Sweat's numbers across the board are sure to get a bump in the final three games of the year. Callahan compared him to Eagles defensive end Josh Sweat, who he said has grown throughout the year, and believes Montez is having the same kind of maturation.

"There's flashes of that we see in his play," Callahan said. "I think it's just a matter of overall consistency down in and down out, being that factor to put heat on the quarterback."

With 28% fewer snaps, Josh Sweat has fewer sacks (3) and tackles (15) than Montez.

Sweat has had steady production throughout the year, averaging about three tackles per game. He recorded his first-career sack against the Chicago Bears on Monday Night Football as part of a seven-tackle performance Sept. 23.

One of his better games came two weeks ago against the Panthers when he had three tackles and 1.5 sacks, which remains a season-high for him. Sweat said after the game he "just kept it going" as he built momentum.

"I just honed in during the week on the things that they did and took my keys and I ran with them."

Sweat's breakout performance came in the absence of Kerrigan, who was sidelined with a concussion. In the days leading up to that contest, Callahan pointed to Sweat's effort against the Detroit Lions as a sign that things were "starting to come together" for the rookie.

Sweat's final numbers against the Lions didn't pop off the stat sheet -- he a tackle, a sack and a pass defensed -- but there were flashes of his athleticism and burst off the line of scrimmage throughout the afternoon.

"He's a talented, talented player and he just needs more production as we go forward," Callahan said. "I think he's striving towards that every day, and each game we see him get a little better, whether it's setting the edge, making plays on the boot or rushing the passer, making the big third-down play."

Sweat has played on the left and right sides of the defense throughout the season, and Callahan said that shouldn't change against the Eagles.

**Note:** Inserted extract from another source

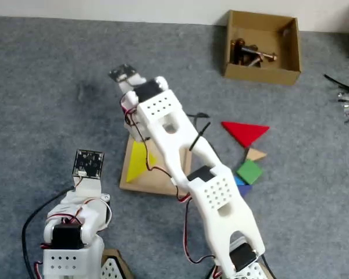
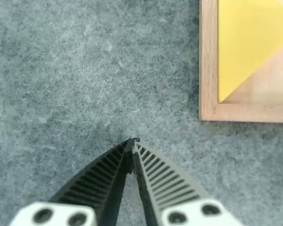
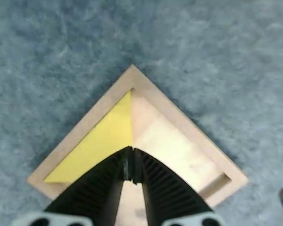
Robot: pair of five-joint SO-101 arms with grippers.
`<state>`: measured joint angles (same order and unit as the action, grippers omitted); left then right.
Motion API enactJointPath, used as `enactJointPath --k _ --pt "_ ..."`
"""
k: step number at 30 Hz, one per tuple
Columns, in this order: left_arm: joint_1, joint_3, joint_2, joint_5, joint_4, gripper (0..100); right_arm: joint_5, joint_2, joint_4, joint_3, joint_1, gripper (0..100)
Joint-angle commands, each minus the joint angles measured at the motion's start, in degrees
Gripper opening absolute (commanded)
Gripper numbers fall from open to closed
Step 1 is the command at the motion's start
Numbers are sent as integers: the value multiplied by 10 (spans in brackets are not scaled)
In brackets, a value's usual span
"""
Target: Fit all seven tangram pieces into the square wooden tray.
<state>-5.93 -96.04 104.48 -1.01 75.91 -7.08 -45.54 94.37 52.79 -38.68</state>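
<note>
**Right gripper** [image 3: 132, 149]: jaws pressed together with nothing between them. The tip hangs over the wooden tray [image 3: 188, 131], at the inner edge of the yellow triangle [image 3: 99, 146] that lies seated in one corner. The rest of the tray floor that can be seen is bare wood.

**Left gripper** [image 2: 133, 141]: jaws likewise closed and empty. It is poised over the grey felt, just off a corner of the tray.

**Task items:** In the high view the tray [image 1: 134, 185] sits mid-table, partly under the right arm. Four loose pieces lie on the felt to one side of it:
- the red triangle [image 1: 244, 132], farthest out
- the tan triangle [image 1: 256, 154], small, next to the red one
- the green square [image 1: 249, 171], beside the tan triangle
- a blue piece [image 1: 241, 183], tucked against the arm and partly hidden

These four are near one another and well apart from the tray.

**Handling assessment:** The pieces appear to be painted wood. They are judged light, rigid and not fragile, with smooth faces that may slip. They lie flat, so the hold should be across two opposite edges with the jaws spread first. The green square offers parallel sides and looks the easiest to take. The triangles are better taken across a leg and the long side than at a point.

**Other:** A cardboard box [image 1: 262, 74] of oddments stands at the far edge of the table.
</note>
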Motion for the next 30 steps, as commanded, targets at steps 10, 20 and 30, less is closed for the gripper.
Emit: enactJointPath --k 10,20,30 --pt "7 -10 6 1 2 5 -5 13 66 143 77 5" --pt "7 -10 6 1 2 5 -4 100 68 111 158 5" --pt "7 -10 6 1 2 5 -42 290 65 -142 273 5"
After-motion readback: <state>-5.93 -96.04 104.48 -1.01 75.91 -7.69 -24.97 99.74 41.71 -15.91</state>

"It's different if you were in the 4-3 and you were specifically just a left end or a right end," Callahan said. "But in the 3-4 those guys have a lot of flexibility in terms of going from side to side."

One of the other responsibilities Sweat has in the Redskins' 3-4 defense is pass coverage, which Callahan said also plays a factor in his growth process.

"It's different if you had your hand in the dirt on every down and you're triggered to go the edge whereas he has multiple assignments," Callahan said.

It also helps that with a 6-foot-6, 262-pound frame, Sweat has a unique length advantage over many offensive linemen. That's one of the many things defensive coordinator Greg Manusky likes about him.

"When he uses [his length], good things happen," Manusky said. "He did try to use it [against the Panthers], so I'm happy that he did."

While playing on the left and right sides of the defense have schematically similar responsibilities, Sweat said there are some differences between the two.

"It's like moving from left tackle to right tackle or moving from left cornerback to right cornerback," Sweat said. "It's just different."

Sweat doesn't have a preference, though. He just want to go out and help the defense. That's all that really matters to him.

He'll be doing a lot more of that for the rest of the season.

"I just play within the defense," Sweat said. "Whatever they ask me to do, I do."